AFP: Iran’s top Latin America diplomat denied that his country was forming an anti-US bloc with Venezuela and Bolivia, two countries that support Tehran’s disputed nuclear program.
LA PAZ (AFP) Iran’s top Latin America diplomat denied that his country was forming an anti-US bloc with Venezuela and Bolivia, two countries that support Tehran’s disputed nuclear program.
“Neither Bolivia nor Iran or Venezuela are forming blocs against anyone,” Safar Ali Eslamian, director of the Iranian foreign ministry’s Latin America Department, was quoted as saying Saturday in La Razon newspaper.
“We have decided to have a different way of life, we are not against them,” he said, referring to the United States.
Eslamian’s remarks came after Iranian President Mahmud Ahmadinejad’s lightning visits to Bolivia and Venezuela this week to meet with Bolivian counterpart Evo Morales and Venezuelan leader Hugo Chavez.
In La Paz, Ahmadinejad and Morales signed a joint statement recognizing “the rights of developing nations to develop nuclear energy for peaceful purposes.”
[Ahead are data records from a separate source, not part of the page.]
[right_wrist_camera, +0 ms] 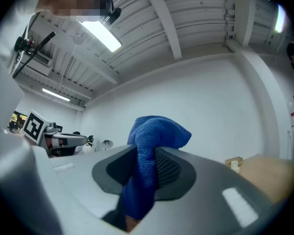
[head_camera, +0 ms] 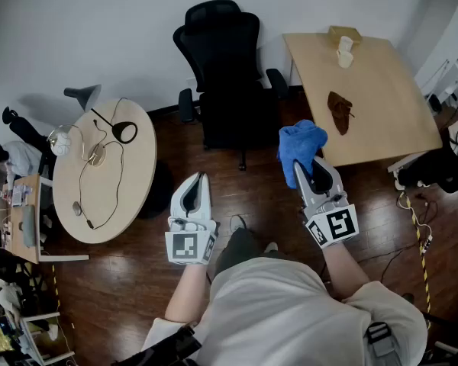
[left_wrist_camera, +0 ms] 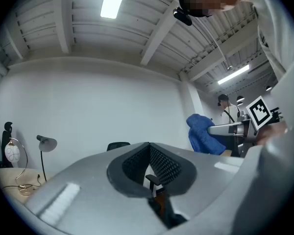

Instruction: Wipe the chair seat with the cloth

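A black office chair (head_camera: 225,82) stands against the far wall, its seat (head_camera: 233,120) bare. My right gripper (head_camera: 305,168) is shut on a blue cloth (head_camera: 299,145), held in the air to the right of the seat; the cloth (right_wrist_camera: 149,168) bunches up between and above the jaws. My left gripper (head_camera: 198,183) is shut with nothing in it, hanging over the floor in front of the chair. From the left gripper view the chair back (left_wrist_camera: 118,145) peeks over the jaws and the blue cloth (left_wrist_camera: 204,135) shows at right.
A round table (head_camera: 107,166) with a lamp and cables stands at left. A square wooden table (head_camera: 366,90) with a brown object and a small bottle is at right. Cables lie on the dark wood floor (head_camera: 412,212) at right.
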Motion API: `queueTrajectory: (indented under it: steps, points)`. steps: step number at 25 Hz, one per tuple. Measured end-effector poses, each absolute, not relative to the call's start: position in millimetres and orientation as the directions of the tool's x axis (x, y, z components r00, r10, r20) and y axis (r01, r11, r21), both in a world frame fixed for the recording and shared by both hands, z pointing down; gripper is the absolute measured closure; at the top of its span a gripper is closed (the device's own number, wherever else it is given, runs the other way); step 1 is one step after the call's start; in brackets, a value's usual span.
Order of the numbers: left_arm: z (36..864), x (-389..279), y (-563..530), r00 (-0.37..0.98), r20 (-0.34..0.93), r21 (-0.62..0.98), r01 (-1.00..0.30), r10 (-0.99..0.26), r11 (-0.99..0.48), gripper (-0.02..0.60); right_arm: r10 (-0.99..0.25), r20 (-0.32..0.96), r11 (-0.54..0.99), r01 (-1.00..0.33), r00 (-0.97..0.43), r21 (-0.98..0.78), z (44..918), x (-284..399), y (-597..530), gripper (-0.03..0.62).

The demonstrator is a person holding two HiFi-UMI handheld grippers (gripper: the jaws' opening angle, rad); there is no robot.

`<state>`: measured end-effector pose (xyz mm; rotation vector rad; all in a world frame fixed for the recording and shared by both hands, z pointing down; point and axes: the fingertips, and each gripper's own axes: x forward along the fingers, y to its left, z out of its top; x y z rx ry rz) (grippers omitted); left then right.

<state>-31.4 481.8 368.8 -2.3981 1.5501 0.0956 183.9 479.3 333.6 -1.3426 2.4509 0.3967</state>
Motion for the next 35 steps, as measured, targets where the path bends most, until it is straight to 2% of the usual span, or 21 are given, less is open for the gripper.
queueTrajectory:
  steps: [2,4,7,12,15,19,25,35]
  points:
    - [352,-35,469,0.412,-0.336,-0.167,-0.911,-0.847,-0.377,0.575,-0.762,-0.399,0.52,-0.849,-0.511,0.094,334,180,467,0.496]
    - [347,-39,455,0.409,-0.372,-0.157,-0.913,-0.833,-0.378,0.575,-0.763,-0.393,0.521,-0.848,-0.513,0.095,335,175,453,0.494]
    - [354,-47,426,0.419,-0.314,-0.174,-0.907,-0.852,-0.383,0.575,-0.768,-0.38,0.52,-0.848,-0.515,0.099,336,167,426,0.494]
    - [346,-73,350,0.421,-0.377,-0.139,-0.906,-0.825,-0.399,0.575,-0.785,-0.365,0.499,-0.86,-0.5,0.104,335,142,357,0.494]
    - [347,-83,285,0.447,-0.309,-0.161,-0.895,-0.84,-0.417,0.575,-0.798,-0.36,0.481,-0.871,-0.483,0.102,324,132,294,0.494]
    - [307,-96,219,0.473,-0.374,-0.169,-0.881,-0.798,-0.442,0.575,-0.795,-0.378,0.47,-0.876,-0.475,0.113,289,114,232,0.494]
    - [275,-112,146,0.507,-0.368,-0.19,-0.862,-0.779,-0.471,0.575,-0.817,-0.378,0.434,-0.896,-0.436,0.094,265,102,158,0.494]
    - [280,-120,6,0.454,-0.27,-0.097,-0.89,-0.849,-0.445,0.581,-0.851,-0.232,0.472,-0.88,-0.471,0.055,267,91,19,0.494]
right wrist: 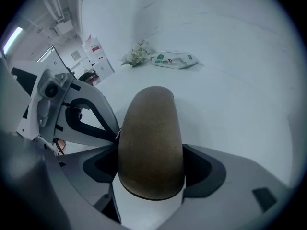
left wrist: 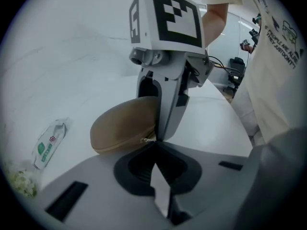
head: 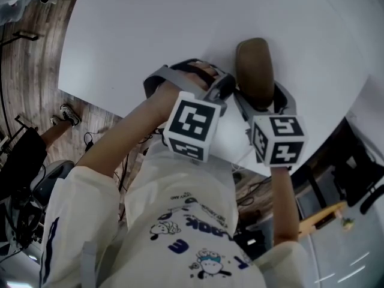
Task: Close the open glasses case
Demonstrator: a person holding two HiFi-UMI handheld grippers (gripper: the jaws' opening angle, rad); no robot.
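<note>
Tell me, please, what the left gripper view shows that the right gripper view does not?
Only the left gripper view: the marker cube on the right hand-held gripper, the person's shirt, and the zipper pull at the shut left hand-held gripper. Only the right gripper view: its jaws clamped on the brown glasses case. Both: the case, the white table, a packet and a green sprig.

The case (head: pixel 254 71) lay on the table (head: pixel 150 35) near its front edge, between the jaws of the right gripper (right wrist: pixel 151 176). The left gripper (left wrist: pixel 154 147) sat just left of it (tips by the case's seam). A packet (right wrist: pixel 173 59) lay well beyond, a sprig (right wrist: pixel 136 55) beside it.
</note>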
Bolivia recently re-established full diplomatic relations with Iran and their growing ties have raised concerns in Washington.
The United States and its European allies fear that Iran seeks to build an atomic bomb under the guise of its civilian nuclear program, a charge that Tehran vehemently denies.
Eslamian insisted that “Iran does not want nuclear weapons” and merely wants to develop an alternative source of energy as its huge oil reserves will not last forever.
In Caracas, Ahmadinejad and Chavez signed cooperation deals and criticized US “imperialism.”